O pesquisador resiste, porém, a considerar o caso o maior do tipo na história do País ou da República. “A tradição de corrupção na história do Brasil é densa e antiga”, afirma. “Digamos que o escândalo é um dos mais importantes, pelos personagens envolvidos, pelo montante dos recursos e pela promiscuidade entre o público e o privado.” Aarão Reis acha que é possível traçar paralelos com outros escândalos envolvendo corrupção, como a crise que levou o presidente Getúlio Vargas, em 1954, a se matar, ou o caso PC Farias, que provocou o impeachment do presidente Fernando Collor em 1992. “Mas é preciso não esquecer a corrupção disseminada na época da ditadura, que nem sequer era mencionada, muito menos apurada e investigada.”

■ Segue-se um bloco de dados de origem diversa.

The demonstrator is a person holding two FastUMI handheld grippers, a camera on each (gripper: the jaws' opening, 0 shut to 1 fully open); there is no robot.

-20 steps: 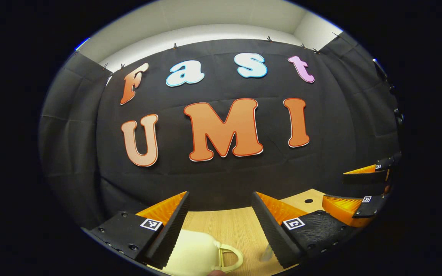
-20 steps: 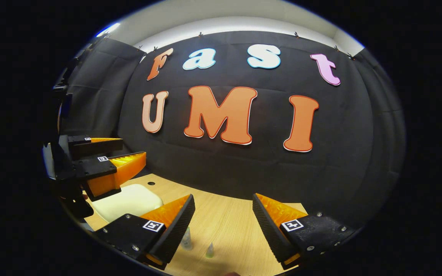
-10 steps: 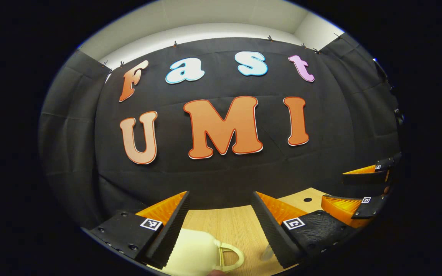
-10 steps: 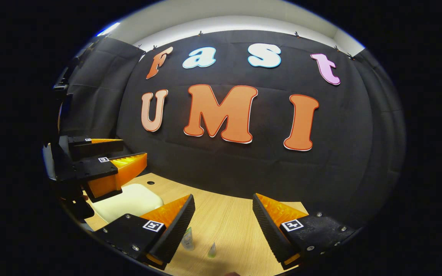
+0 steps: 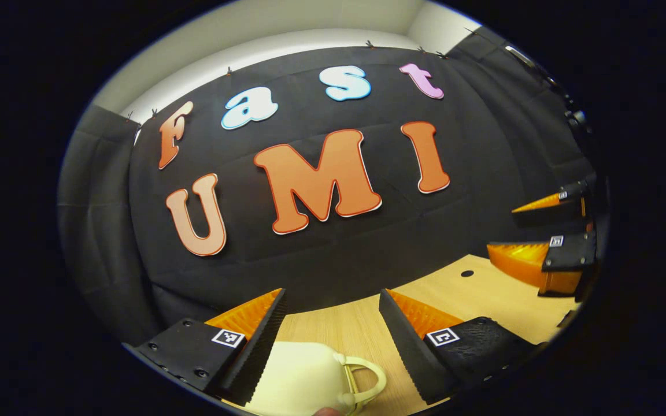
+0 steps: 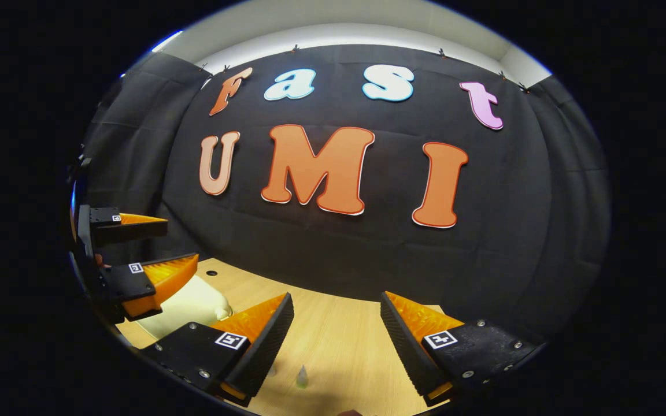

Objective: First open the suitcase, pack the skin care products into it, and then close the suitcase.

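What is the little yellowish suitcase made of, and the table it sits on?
The suitcase looks like hard, smooth plastic: a rounded, pale cream shell with a soft sheen and a moulded loop handle. The table looks like light wood or a wood-look laminate, matte, with fine straight grain lines.

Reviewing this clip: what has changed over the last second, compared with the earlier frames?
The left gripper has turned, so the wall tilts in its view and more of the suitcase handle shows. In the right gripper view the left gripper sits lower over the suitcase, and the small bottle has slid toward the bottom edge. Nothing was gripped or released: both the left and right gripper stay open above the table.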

O historiador discorda da ideia de que nunca houve tanta corrupção no Brasil como agora. “A questão é que ‘nunca antes neste País’ se investigou e se apurou como agora. O que evidencia um amadurecimento democrático da sociedade, que resiste cada vez mais à corrupção, e também o aperfeiçoamento das instituições, bastante fortalecida pela Constituição de 1988.”